Another is that what we're realizing is we're growing exponentially.
We've grown several fold, many fold in our sales year by year.
That's going to happen again this year.
What that means is what looks like a very robust supply chain for ingredients.
Very quickly you have to start and realize that you have to look years ahead when there's an agricultural supply chain.
If you want more of something that comes from agriculture, it's not a lot of something that comes from agriculture.
it's not just that you put in an order because a lot of these things, they weren't built to
scale exponentially. They were built to just kind of chug along. So we have to be thinking about,
okay, well, in order to have enough of this in two years, we got to let the seed companies
know that they need to produce more seeds and then make sure that the farmers who are growing
this stuff know that, you know, the markets will be demanding more and basically scale up
the whole pipeline. That's something that when you're a,
A little company, you kind of know theoretically, but you don't have to deal with it.
But at the scale that we're at and where we're looking at in the next couple of years,
you know, now building a really robust scalable supply chain for all our ingredients in a world
where the people who have traditionally produced these ingredients think a few percent growth a year
is, you know, a smashing success. You know, we need to be able to grow these things exponentially.

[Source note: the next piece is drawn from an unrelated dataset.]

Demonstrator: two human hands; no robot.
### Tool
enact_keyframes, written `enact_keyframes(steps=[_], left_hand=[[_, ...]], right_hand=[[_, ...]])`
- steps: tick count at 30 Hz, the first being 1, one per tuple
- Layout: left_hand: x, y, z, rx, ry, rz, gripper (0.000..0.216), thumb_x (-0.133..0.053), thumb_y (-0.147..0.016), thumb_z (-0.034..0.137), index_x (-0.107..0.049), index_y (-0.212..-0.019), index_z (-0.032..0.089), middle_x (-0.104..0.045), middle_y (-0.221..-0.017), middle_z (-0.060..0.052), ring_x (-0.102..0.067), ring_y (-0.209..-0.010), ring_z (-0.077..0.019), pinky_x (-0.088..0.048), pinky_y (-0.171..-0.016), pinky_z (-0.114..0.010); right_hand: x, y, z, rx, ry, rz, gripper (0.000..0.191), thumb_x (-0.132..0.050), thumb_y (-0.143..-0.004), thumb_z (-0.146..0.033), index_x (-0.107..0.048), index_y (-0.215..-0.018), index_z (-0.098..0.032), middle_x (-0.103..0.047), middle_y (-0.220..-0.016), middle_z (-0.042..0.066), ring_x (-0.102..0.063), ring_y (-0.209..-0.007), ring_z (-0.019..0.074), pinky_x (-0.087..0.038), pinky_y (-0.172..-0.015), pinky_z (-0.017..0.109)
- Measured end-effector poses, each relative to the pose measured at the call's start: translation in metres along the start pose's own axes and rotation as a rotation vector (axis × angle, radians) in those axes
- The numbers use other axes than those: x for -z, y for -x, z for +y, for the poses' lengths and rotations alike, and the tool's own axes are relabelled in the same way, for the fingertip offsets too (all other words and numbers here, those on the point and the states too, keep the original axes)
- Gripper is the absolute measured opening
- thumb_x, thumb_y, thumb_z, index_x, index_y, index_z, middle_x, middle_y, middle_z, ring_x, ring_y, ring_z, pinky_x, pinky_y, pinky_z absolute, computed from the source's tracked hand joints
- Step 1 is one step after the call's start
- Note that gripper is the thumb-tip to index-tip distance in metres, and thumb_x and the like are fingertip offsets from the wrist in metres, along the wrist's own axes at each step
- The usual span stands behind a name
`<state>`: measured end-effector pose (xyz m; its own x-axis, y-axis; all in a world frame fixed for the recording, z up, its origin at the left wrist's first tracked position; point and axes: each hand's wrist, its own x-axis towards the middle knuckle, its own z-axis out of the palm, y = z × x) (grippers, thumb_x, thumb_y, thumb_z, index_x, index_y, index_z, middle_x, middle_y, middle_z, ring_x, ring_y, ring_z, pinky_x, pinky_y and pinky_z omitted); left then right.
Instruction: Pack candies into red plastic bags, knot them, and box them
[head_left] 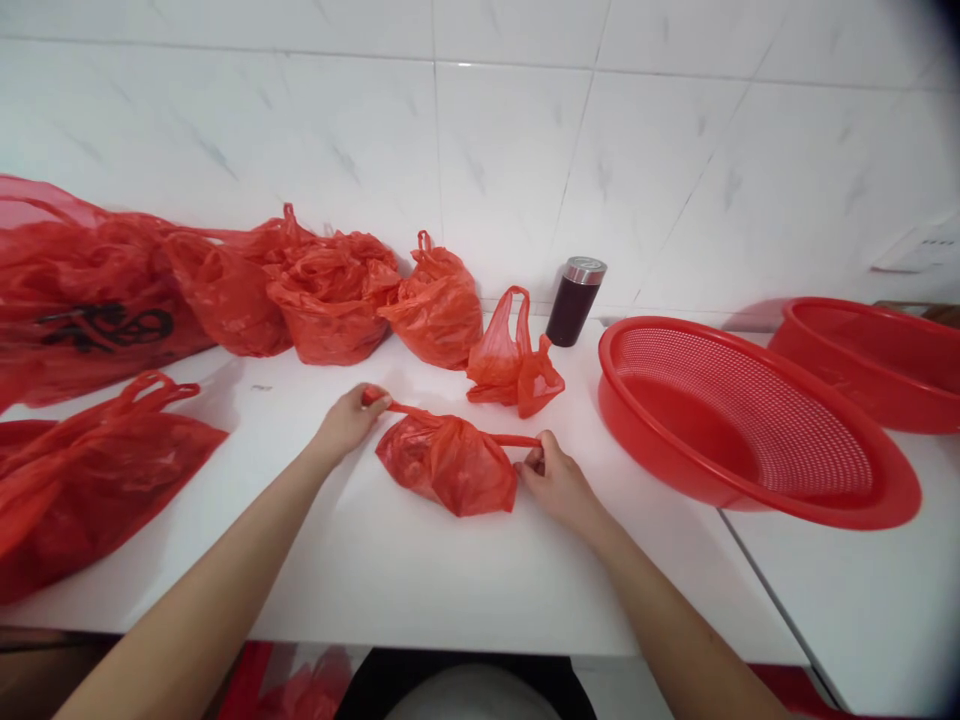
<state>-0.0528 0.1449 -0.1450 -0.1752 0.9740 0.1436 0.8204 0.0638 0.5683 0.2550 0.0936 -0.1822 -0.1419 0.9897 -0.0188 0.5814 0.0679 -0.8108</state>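
A small red plastic bag (450, 465) lies on the white counter (420, 580) in front of me, its two handles stretched out to either side. My left hand (346, 422) is closed on the left handle. My right hand (553, 478) pinches the right handle. Both handles are pulled taut away from the bag. Another small red bag (511, 362) stands just behind it, untouched.
Several fuller red bags (330, 295) line the tiled wall to the left, with a flat one (82, 480) at the near left. A dark cup with a metal lid (574, 300) stands by the wall. A red colander (750, 420) and a red basin (870, 360) sit at right.
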Motion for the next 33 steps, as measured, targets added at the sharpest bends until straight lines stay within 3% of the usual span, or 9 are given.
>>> enact_keyframes(steps=[4,7,9,13,17,20,23,27,33], left_hand=[[0.008,0.008,0.034,-0.213,-0.021,0.185,0.036,-0.046,-0.091,0.039,-0.055,-0.123,0.024,-0.055,-0.136,-0.01,-0.049,-0.125,-0.026,-0.034,-0.105,-0.043],[-0.005,0.017,0.059,-0.583,-0.05,-0.126,0.024,-0.055,-0.086,0.034,-0.066,-0.106,0.025,-0.061,-0.126,-0.008,-0.051,-0.123,-0.0255,-0.033,-0.106,-0.039],[-0.017,0.021,0.067,-0.665,-0.067,-0.336,0.018,-0.066,-0.077,0.032,-0.069,-0.093,0.026,-0.07,-0.107,-0.006,-0.062,-0.103,-0.0256,-0.042,-0.094,-0.037],[-0.022,0.025,0.067,-0.551,-0.056,-0.303,0.009,-0.063,-0.076,0.027,-0.067,-0.084,0.025,-0.07,-0.084,-0.003,-0.064,-0.079,-0.0242,-0.045,-0.077,-0.036],[0.0,0.034,0.07,-0.405,0.083,-0.171,0.014,-0.048,-0.086,0.031,-0.059,-0.089,0.024,-0.066,-0.081,0.0,-0.06,-0.072,-0.0196,-0.045,-0.068,-0.031],[0.012,0.042,0.078,-0.371,0.24,-0.169,0.017,-0.047,-0.089,0.036,-0.057,-0.089,0.022,-0.065,-0.079,0.002,-0.06,-0.071,-0.0163,-0.048,-0.066,-0.027],[0.017,0.045,0.084,-0.367,0.38,-0.146,0.018,-0.047,-0.089,0.036,-0.057,-0.091,0.021,-0.066,-0.086,0.0,-0.063,-0.078,-0.0159,-0.051,-0.072,-0.027],[0.031,0.044,0.08,-0.336,0.404,-0.05,0.02,-0.052,-0.087,0.037,-0.059,-0.09,0.019,-0.066,-0.088,-0.001,-0.062,-0.08,-0.0158,-0.05,-0.074,-0.027],[0.084,0.044,0.05,-0.222,0.239,0.055,0.028,-0.056,-0.082,0.044,-0.059,-0.078,0.017,-0.06,-0.073,0.001,-0.056,-0.069,-0.0148,-0.045,-0.064,-0.027]], right_hand=[[0.002,-0.002,0.004,-0.004,-0.142,0.006,0.026,-0.049,-0.084,-0.039,-0.027,-0.079,-0.025,-0.05,-0.074,-0.005,-0.049,-0.062,0.0138,-0.04,-0.058,0.027],[0.0,-0.003,0.005,-0.008,-0.167,0.024,0.027,-0.052,-0.083,-0.04,-0.03,-0.08,-0.025,-0.051,-0.074,-0.006,-0.051,-0.061,0.0134,-0.04,-0.057,0.027],[-0.001,-0.004,0.006,-0.025,-0.229,0.039,0.028,-0.053,-0.082,-0.041,-0.031,-0.082,-0.025,-0.051,-0.075,-0.006,-0.051,-0.059,0.0124,-0.041,-0.055,0.026],[0.0,-0.004,0.003,-0.036,-0.397,0.071,0.029,-0.054,-0.084,-0.044,-0.036,-0.097,-0.025,-0.055,-0.082,-0.005,-0.052,-0.054,0.0106,-0.043,-0.052,0.026],[0.0,0.0,-0.008,0.023,-0.499,0.066,0.071,-0.061,-0.081,-0.05,-0.023,-0.138,-0.03,-0.059,-0.107,0.004,-0.062,-0.072,0.0145,-0.051,-0.062,0.03],[-0.004,0.002,-0.013,0.042,-0.49,-0.027,0.09,-0.068,-0.076,-0.051,-0.015,-0.146,-0.033,-0.054,-0.126,0.01,-0.063,-0.092,0.018,-0.053,-0.079,0.037],[-0.008,0.003,-0.011,0.033,-0.456,-0.073,0.084,-0.068,-0.077,-0.052,-0.023,-0.143,-0.028,-0.059,-0.123,0.01,-0.063,-0.095,0.0196,-0.052,-0.085,0.04],[-0.007,0.0,-0.003,-0.005,-0.45,-0.055,0.07,-0.063,-0.079,-0.056,-0.035,-0.134,-0.023,-0.066,-0.105,0.008,-0.066,-0.085,0.0208,-0.052,-0.075,0.036],[-0.007,-0.003,0.006,-0.022,-0.333,-0.097,0.067,-0.062,-0.079,-0.058,-0.039,-0.133,-0.026,-0.067,-0.099,0.006,-0.067,-0.085,0.0221,-0.051,-0.081,0.039]])
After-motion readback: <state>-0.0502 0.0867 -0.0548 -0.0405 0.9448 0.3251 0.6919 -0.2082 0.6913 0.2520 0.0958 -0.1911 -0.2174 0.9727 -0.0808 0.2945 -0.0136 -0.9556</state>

So that's been a learning experience. But fortunately, we have some of the best people in the world.
world at this. We hired as our president, Dennis Woodside, who was CEO of Motorola.
Yeah, Dennis is familiar to us from those days.
Yeah, he's awesome. And so needless to say, managing a very complex supply chain under
conditions with unpredictable growth in demand and so forth is like, you know, one of the
core challenges of being in that industry. So these guys are really pros at thinking about this.
But that's a scaling issue.
So there's a little tension there.
I wanted to get at that because of what you said earlier, which is we need to get to a place where we're lowering prices and scaling more efficiently so we can take the wheels off the traditional meat-based agriculture industry.
But you also talked about improving the product and introducing more products in more areas over time.
Usually, at least in my experience, talking to the standard consumer tech industry, those things are a little bit of a conflict.
with each other. In order to scale and lower prices, you need to achieve some economy of scale.
You need to stop changing the product. You need to get marginal investment on each new one.
But if you're changing, you're improving, you have to pay that investment back into the product.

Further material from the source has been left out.